While to those of us living in Portland, Oxenham’s depictions of our city read somewhat exotic, focusing only on that which seems anomalous to other cities (Oxenham even admits to wanting to drink the Portland “Kool-Aid”), her insider access to Thorns’ fan culture is revelatory. She traces the history of the Rose City Riveters and also suggests that a centralized stadium location, a shared organizational infrastructure with the Timbers, and the longstanding tradition of success for the University of Portland women’s soccer team all contribute to the sustained devotee base of the Thorns.
Yet Oxenham remains in awe that this kind of rabid culture can exist around a professional women’s team, and I felt while reading Oxenham’s book that to live in this city, which fosters this devotion to its female soccer team in a variety of grassroots and subsidized ways, is, in this regard, truly remarkable and something to be proud of.
“The Portland Thorns is the Promised Land of women’s soccer,” Oxenham writes. “Playing in the stadium is on each player’s things-to-do-before-I-die list; it’s the pie in the sky.”
While this final essay of Oxenham’s book is clearly the cherry on the icing for any Thorns fan, or any sports fan that lives in the Northwest for that matter, the other essays that comprise Under the Lights tell such incredible stories that this book should be required reading for anyone interested in knowing what female athletes endure to pursue a life of sport in a world dominated by men.
To quickly recap two of the essays: Allie Long kept herself fit, waiting and hoping for a national team call up, by joining as many underground men’s games as she could find in the boroughs of New York.

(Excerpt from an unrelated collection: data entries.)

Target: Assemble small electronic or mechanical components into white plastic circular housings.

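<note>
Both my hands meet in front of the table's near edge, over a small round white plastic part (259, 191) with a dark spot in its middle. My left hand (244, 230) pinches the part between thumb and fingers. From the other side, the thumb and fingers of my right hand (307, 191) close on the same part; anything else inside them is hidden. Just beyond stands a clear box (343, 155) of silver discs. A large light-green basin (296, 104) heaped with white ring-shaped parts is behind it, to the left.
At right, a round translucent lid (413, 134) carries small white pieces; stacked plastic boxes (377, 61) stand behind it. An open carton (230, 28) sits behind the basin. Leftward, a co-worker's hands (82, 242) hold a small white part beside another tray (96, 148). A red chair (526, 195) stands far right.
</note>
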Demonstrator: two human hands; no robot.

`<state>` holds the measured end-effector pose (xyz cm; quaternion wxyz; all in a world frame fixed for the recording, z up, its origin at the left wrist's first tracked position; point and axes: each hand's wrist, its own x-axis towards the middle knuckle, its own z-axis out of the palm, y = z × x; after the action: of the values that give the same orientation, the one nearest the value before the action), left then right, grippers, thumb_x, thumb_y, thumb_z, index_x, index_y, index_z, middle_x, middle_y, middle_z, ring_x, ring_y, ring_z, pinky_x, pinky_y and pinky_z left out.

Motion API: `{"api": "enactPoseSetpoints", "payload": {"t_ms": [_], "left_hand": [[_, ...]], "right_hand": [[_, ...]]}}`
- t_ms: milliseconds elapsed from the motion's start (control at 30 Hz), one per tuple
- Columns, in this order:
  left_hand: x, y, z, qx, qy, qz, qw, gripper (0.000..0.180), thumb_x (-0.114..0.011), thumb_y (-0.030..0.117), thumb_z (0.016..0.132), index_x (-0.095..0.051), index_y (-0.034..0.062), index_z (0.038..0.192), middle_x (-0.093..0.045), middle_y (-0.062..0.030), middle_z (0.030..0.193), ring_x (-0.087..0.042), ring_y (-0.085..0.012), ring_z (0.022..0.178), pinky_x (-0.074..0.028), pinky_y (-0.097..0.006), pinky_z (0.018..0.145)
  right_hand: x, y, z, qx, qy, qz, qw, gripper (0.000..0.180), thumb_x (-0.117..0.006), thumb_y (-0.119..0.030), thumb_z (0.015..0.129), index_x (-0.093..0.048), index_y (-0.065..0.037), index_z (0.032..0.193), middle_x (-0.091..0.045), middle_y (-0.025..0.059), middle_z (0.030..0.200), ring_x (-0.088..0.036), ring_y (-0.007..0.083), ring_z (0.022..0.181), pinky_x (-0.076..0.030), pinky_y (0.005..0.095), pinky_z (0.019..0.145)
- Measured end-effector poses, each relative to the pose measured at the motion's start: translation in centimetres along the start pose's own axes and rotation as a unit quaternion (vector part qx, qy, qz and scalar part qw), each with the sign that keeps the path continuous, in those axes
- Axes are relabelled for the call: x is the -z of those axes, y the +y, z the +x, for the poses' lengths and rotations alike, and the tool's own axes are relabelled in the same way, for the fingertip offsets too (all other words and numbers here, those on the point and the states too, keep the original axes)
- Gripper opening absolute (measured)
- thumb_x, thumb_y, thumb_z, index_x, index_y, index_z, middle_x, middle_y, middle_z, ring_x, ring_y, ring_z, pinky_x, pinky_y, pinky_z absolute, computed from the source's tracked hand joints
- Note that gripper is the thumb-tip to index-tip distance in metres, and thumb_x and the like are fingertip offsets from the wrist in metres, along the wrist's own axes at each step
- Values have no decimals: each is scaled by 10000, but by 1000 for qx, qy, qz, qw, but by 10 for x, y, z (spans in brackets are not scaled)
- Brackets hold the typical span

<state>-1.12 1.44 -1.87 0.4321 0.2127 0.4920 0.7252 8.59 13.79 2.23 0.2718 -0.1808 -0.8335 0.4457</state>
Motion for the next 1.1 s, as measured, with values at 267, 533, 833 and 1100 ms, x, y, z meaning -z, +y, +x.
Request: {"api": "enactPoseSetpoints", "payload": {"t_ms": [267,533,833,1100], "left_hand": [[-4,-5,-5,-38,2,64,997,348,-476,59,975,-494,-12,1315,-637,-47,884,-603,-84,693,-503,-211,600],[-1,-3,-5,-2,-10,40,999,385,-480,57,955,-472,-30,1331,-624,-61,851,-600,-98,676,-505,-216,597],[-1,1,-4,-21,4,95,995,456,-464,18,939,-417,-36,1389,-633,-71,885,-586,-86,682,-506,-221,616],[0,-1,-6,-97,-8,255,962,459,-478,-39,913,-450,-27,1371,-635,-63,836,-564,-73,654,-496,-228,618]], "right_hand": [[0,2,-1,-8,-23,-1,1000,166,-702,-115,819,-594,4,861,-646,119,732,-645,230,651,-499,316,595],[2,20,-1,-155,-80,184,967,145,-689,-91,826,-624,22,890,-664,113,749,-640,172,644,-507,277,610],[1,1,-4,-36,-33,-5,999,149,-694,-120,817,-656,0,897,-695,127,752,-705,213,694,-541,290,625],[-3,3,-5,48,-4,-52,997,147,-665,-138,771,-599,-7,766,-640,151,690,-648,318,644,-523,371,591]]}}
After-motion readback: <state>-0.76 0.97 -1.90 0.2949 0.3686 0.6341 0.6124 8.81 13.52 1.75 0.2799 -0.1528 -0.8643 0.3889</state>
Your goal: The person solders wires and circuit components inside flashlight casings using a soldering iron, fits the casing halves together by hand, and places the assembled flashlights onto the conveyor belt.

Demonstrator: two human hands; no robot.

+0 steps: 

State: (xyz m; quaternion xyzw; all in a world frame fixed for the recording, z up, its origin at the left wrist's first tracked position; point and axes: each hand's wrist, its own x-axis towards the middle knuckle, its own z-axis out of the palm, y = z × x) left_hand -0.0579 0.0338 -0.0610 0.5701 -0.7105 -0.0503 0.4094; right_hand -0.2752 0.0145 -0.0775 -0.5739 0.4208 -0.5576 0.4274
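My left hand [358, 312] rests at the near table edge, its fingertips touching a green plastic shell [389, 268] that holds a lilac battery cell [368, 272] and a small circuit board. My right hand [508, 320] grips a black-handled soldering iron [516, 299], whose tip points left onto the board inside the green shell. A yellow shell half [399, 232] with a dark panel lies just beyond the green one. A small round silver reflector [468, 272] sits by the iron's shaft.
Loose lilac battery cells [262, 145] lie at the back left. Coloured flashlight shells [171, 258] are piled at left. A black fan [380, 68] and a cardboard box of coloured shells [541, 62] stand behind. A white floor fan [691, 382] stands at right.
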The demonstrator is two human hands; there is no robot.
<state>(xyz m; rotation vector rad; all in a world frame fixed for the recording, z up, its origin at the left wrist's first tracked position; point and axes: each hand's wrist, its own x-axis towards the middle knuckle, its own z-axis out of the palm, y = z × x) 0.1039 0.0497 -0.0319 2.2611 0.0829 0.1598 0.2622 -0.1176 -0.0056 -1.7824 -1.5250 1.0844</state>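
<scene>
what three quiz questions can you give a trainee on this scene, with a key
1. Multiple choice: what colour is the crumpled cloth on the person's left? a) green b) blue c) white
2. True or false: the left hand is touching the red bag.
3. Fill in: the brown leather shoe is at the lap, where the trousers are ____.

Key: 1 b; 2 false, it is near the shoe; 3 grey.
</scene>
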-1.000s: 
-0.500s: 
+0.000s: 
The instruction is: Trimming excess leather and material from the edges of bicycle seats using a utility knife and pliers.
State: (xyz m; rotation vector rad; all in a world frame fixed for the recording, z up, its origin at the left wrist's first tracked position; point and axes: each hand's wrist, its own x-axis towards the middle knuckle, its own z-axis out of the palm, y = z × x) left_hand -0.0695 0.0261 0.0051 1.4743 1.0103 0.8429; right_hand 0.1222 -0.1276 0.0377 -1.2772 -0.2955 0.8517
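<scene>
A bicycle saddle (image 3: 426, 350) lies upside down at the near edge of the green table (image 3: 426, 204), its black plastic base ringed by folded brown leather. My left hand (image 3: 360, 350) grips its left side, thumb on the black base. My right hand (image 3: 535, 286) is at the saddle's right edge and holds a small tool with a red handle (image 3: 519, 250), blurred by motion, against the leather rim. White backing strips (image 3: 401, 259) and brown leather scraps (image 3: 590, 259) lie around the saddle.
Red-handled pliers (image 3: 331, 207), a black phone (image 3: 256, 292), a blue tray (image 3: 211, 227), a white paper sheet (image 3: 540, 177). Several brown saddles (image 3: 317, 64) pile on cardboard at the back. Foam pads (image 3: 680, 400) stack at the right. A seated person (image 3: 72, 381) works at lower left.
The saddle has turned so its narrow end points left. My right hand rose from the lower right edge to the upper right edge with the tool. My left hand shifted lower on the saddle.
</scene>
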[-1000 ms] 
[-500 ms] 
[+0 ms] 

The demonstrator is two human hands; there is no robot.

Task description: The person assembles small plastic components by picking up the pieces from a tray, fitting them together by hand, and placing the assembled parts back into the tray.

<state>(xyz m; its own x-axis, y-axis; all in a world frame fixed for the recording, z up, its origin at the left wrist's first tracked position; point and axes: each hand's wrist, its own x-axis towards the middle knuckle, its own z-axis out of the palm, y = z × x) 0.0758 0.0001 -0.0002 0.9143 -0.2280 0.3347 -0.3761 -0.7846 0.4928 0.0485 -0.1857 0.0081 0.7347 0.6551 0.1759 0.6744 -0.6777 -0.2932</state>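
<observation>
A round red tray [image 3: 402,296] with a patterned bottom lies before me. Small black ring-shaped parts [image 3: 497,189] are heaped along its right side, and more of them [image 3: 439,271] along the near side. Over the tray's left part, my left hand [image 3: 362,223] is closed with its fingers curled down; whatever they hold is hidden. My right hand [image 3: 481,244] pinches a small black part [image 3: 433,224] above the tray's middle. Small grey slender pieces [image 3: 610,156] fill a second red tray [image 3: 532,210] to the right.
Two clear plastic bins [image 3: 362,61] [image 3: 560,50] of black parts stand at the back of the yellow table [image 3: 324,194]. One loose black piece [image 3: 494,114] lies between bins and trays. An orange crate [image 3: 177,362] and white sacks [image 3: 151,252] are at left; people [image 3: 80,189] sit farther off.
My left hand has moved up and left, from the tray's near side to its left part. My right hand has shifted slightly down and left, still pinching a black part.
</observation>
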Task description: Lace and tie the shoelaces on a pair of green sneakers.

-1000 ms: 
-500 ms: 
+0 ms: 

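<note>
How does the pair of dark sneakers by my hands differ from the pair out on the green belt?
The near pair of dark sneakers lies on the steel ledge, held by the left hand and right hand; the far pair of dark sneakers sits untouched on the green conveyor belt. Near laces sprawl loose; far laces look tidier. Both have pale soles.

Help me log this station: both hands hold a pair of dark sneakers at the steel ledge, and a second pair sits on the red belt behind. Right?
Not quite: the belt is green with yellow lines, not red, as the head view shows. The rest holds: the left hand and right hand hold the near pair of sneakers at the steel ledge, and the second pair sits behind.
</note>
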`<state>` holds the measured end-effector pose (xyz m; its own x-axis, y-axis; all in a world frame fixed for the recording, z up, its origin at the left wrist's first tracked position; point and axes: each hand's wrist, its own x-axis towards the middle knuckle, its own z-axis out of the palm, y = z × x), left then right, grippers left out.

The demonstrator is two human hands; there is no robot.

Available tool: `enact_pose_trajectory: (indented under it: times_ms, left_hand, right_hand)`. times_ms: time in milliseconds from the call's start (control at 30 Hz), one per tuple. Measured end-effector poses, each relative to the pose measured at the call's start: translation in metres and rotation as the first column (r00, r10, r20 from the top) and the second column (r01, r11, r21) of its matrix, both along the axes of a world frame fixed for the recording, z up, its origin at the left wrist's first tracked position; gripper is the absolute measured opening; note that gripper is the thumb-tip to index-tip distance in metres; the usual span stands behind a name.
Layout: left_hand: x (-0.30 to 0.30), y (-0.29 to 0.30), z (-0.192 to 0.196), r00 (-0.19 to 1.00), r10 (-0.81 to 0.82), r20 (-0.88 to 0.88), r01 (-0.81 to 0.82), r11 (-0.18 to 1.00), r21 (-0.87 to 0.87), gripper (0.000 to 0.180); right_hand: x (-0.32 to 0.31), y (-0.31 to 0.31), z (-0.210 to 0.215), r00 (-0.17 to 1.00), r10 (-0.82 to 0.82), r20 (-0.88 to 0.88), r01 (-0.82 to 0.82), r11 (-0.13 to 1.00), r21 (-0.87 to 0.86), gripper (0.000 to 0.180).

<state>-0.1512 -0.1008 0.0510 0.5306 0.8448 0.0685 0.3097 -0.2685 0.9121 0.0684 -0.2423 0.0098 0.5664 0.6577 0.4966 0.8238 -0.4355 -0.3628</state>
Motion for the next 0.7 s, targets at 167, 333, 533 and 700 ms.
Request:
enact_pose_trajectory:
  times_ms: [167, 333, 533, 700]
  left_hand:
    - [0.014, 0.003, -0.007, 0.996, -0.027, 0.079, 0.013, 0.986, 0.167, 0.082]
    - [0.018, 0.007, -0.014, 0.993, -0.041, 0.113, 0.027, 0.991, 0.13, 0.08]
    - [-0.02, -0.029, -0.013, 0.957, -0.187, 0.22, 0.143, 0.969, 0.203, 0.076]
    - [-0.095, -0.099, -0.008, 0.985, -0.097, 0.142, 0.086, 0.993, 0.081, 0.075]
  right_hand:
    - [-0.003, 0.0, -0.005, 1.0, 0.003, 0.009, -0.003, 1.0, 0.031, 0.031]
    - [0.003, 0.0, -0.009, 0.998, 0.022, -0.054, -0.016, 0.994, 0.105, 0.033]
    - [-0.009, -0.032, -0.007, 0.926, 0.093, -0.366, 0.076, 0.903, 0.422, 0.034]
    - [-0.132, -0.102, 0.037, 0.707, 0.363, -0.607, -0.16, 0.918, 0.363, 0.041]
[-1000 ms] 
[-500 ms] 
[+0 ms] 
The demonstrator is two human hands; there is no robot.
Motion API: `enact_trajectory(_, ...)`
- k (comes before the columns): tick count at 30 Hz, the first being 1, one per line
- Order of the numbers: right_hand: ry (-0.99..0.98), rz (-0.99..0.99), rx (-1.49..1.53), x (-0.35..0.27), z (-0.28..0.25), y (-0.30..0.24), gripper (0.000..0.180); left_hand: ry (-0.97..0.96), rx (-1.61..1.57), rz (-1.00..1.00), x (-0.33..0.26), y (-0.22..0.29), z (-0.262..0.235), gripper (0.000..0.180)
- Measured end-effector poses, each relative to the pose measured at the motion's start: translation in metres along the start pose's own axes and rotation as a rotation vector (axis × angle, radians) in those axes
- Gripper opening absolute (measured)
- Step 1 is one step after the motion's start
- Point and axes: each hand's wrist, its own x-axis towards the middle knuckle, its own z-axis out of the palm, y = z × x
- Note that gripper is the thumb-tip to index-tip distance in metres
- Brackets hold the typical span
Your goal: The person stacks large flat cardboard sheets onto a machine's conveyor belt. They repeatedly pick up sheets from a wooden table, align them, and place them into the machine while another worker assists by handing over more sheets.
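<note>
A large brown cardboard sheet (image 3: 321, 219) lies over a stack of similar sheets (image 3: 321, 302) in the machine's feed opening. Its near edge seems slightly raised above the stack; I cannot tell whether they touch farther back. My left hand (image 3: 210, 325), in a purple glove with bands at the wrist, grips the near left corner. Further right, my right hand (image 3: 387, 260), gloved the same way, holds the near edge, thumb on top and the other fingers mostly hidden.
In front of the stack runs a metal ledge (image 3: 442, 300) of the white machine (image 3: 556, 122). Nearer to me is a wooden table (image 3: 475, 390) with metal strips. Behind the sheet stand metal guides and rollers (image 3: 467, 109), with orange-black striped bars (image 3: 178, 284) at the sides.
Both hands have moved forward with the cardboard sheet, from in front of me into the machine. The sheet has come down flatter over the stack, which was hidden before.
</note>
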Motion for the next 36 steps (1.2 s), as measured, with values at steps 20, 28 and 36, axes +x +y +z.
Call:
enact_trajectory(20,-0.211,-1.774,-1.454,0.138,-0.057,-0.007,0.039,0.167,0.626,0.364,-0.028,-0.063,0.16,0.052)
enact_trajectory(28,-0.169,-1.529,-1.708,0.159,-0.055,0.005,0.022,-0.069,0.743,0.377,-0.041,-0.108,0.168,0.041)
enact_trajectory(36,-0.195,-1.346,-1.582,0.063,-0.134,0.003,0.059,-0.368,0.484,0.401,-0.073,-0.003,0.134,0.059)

Cutthroat games for money no less, probably games many people don’t know exist.
Nadia Nadim fled Afghanistan as a refugee child with her sisters and mother (after Nadim’s father was murdered). They landed in Denmark, where Nadim picked up football, obsessively, unendingly. Nadim’s story of emigration is harrowing, and Oxenham delivers it convincingly.
Not to mention Nadim and Long were both Thorns players at one time! Another bonus.
With other essays in the book ranging from the Homeless Football World Cup (specifically Liverpool’s female squad), Cameroonian and Nigerian internationals, an essay on how female athletes prepare for life post-playing career, and a brutal essay on what one U.S. soccer hopeful (Dani Foxhoven) endured while playing professionally in Russia (including being slapped in the face regularly, and forced injections of unknown substances (which Foxhoven later finds out are anabolic steroids)), Oxenham successfully strikes a global chord. Football is the global game, female or male, and what the women endure through these pages is nothing short of remarkable.
Of course, women have, historically, again and again overcome unimaginable circumstances of inequity men have imposed on them, and the tales in here, while noble and far-reaching, shouldn’t necessarily come as a surprise, even if they are surprising.
In the wake of the World Cup, then, and specifically the unparalleled success of the U.S. national team, let’s become cognizant and remain vigilant in our understanding of the structures of the sports world; the structures that allow a far inferior national men’s team to earn a far greater sum of money than their counterparts, for instance, so we can continue to fight against them.
And one way to fight against them is to maintain that genuine interest in national female athletics long after the World Cup has passed. Attend a game. Read a book. Do anything. Anything to let our professional female athletes know the time, effort and devotion they put in is appreciated, and should be rewarded and compensated fairly.